Task objective » Scan the records beneath this line for the line holding "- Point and" and the line holding "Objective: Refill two", then transcribe exactly those two and all lines between.

(Records from a collection)
********

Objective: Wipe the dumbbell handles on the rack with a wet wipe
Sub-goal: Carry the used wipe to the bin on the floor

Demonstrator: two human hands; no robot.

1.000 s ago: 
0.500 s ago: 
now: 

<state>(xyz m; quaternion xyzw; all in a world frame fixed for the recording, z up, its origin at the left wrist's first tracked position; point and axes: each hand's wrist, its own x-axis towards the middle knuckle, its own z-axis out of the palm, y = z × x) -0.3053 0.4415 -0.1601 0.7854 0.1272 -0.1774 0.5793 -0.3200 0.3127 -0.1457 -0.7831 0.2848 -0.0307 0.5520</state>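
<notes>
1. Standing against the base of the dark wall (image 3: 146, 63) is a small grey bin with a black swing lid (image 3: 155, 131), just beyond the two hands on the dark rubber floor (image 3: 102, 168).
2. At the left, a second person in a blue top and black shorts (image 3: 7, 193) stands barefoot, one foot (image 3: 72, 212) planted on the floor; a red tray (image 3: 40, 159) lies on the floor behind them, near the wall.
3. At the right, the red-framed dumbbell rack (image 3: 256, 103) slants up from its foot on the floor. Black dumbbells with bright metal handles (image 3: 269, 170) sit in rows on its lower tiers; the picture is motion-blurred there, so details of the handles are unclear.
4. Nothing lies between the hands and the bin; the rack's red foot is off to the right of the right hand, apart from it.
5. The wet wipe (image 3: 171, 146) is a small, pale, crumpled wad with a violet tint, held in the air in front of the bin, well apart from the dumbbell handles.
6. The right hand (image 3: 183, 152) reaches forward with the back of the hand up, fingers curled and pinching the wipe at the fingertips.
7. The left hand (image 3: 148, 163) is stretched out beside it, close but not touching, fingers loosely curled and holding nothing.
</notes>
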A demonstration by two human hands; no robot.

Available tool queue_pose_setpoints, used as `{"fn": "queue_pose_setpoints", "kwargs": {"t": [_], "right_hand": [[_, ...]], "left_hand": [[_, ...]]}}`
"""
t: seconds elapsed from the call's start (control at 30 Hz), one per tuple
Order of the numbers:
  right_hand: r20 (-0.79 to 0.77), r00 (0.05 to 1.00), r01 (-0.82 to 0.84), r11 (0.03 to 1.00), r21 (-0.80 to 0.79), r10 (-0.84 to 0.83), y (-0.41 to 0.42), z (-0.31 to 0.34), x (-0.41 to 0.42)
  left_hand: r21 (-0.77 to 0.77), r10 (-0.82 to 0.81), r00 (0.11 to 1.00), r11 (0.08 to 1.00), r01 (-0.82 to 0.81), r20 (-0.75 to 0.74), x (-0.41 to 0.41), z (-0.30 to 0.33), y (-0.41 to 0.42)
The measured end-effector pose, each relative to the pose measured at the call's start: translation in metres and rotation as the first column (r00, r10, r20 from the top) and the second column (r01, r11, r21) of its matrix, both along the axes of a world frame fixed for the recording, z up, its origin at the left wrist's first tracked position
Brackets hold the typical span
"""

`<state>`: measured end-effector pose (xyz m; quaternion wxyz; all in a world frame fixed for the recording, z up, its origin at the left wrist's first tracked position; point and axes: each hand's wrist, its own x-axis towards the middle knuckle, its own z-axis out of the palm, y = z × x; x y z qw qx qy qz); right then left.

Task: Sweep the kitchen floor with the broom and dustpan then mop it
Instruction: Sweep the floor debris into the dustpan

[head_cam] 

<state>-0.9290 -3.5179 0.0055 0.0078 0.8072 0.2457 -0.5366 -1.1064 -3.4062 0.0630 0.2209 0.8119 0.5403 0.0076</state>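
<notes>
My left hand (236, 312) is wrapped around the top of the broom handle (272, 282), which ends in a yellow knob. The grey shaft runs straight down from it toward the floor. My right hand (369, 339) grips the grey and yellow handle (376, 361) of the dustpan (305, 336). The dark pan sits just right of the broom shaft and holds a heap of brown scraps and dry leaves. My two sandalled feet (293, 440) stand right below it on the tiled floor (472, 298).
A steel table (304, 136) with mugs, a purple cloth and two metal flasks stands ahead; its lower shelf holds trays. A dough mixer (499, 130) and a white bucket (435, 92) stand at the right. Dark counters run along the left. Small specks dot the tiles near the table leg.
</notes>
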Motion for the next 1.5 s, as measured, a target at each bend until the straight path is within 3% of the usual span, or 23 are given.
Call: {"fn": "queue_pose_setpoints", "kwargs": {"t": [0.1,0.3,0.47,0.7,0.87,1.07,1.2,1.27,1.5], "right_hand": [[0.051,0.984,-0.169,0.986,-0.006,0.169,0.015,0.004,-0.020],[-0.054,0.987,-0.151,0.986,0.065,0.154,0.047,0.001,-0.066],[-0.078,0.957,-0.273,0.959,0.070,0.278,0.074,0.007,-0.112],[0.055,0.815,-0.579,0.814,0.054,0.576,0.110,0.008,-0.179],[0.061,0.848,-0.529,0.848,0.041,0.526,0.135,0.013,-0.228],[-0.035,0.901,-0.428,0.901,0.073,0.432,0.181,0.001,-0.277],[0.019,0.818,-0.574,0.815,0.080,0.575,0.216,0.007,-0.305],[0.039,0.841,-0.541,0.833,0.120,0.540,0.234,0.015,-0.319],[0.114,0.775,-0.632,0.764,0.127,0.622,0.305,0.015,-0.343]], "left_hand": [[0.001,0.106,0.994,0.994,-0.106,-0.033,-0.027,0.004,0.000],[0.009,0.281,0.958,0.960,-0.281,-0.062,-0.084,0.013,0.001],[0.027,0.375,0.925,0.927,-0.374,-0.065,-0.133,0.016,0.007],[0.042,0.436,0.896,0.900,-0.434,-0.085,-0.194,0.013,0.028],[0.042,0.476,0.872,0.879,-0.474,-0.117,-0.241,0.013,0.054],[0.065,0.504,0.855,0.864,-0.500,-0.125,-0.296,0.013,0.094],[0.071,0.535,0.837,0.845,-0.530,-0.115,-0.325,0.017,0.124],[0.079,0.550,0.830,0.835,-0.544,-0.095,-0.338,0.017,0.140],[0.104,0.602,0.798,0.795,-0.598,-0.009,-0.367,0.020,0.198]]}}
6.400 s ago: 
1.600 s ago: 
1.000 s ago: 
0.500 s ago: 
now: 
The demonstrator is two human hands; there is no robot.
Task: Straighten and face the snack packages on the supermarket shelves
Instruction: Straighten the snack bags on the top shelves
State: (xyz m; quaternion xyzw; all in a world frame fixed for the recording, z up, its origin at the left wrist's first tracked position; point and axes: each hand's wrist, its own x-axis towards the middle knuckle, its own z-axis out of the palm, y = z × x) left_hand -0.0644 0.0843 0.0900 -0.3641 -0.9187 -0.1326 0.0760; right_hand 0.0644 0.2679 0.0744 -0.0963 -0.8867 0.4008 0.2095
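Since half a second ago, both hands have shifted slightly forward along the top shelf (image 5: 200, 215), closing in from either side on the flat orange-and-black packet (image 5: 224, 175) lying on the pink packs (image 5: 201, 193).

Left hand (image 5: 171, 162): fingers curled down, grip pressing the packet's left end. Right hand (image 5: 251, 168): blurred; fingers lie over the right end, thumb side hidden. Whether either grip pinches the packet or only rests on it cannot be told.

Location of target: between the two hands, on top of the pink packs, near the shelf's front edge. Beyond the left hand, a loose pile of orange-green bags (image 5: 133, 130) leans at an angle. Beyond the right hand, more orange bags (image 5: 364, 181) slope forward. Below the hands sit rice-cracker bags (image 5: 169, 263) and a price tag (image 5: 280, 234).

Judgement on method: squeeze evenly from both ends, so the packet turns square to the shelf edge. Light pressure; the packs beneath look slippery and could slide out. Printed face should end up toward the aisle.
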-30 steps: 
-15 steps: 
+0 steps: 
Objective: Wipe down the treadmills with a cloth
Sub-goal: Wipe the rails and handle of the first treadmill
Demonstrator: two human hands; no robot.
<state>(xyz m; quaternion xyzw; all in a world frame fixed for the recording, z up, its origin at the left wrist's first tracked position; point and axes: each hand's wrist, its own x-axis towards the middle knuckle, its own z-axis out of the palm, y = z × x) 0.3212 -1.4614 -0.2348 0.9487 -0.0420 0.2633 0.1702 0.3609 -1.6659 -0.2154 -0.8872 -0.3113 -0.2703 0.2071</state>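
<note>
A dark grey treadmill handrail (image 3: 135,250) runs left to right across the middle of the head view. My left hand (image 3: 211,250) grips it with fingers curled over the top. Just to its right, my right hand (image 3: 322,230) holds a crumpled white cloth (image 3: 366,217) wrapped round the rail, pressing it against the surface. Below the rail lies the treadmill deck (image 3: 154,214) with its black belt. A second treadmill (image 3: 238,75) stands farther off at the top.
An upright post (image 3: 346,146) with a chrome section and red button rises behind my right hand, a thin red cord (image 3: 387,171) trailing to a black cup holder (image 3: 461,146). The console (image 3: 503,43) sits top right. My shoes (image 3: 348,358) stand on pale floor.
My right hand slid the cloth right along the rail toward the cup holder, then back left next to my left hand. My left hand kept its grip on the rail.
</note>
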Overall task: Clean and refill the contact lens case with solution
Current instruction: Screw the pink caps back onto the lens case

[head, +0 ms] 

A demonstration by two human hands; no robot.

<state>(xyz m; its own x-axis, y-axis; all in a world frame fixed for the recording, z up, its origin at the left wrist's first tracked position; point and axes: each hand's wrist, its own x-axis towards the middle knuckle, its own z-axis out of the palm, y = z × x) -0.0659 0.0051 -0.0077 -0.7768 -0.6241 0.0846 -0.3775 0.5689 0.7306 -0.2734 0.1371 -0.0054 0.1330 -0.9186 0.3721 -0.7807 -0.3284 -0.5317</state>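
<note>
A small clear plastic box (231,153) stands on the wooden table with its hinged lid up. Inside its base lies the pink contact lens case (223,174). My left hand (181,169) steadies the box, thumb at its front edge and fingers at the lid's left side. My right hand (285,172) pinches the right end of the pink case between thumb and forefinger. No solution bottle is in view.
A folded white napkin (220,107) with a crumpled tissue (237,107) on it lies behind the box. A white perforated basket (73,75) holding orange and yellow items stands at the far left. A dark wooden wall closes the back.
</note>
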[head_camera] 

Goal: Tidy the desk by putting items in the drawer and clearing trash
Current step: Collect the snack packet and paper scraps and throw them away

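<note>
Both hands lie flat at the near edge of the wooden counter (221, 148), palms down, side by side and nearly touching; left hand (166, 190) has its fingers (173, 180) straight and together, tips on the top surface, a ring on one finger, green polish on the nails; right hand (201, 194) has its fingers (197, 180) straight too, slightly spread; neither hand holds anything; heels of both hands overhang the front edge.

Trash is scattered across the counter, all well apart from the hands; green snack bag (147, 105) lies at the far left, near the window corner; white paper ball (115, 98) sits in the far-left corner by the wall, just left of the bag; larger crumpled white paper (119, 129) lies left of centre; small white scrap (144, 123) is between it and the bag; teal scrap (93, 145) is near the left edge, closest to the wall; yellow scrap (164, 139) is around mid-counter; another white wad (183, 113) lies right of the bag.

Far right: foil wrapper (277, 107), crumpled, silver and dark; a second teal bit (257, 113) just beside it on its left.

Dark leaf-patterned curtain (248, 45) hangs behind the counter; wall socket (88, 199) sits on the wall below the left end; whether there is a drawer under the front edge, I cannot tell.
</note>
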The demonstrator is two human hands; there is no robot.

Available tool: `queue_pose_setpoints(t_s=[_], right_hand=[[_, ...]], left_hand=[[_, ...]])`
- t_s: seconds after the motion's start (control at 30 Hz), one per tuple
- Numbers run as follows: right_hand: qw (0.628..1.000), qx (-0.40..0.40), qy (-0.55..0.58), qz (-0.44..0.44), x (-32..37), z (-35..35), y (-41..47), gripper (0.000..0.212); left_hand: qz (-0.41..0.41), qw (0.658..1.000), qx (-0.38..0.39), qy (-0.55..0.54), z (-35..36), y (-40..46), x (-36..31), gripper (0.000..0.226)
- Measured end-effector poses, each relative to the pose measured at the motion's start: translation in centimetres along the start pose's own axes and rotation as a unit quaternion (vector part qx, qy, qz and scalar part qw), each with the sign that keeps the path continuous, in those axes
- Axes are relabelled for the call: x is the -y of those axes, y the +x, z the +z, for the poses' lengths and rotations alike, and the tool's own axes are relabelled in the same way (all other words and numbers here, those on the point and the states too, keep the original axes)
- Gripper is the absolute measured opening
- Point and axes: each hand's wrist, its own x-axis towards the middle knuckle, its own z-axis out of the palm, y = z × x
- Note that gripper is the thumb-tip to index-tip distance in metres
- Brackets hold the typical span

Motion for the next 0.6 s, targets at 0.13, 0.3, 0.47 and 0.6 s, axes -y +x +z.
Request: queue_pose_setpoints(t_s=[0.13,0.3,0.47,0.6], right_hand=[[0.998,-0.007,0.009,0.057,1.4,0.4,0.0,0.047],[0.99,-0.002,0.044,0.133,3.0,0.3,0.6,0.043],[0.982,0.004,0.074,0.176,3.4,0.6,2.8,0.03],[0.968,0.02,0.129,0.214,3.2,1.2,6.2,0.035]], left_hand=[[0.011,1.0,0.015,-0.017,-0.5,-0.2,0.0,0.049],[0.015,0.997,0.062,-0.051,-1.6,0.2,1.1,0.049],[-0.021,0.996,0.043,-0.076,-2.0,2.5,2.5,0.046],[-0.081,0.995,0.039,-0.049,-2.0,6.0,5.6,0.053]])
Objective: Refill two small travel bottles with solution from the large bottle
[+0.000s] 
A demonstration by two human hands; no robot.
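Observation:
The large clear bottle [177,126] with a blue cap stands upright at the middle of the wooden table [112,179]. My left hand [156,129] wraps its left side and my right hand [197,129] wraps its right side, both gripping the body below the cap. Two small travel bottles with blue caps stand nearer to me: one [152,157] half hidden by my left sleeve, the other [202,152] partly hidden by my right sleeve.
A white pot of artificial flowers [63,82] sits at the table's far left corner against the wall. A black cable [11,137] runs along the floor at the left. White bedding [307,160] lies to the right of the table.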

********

Expected answer »
- Point and axes: each hand's wrist, its own x-axis towards the middle knuckle, its own z-axis out of the palm, y = z × x
- Note that gripper is the thumb-tip to index-tip distance in metres
- Brackets hold the typical span

Motion for the next 0.6 s, targets at 0.13, 0.3, 0.47 and 0.6 s, axes -y +x +z.
Request: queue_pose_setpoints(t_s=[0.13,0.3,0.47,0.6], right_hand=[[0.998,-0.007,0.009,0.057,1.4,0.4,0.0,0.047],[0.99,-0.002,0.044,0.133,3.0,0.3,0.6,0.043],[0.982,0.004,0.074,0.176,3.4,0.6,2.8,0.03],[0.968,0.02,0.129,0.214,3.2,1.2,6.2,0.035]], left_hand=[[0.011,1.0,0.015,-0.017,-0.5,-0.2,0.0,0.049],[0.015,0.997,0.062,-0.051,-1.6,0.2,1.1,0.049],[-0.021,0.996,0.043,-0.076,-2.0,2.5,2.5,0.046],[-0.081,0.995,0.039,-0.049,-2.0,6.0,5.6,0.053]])
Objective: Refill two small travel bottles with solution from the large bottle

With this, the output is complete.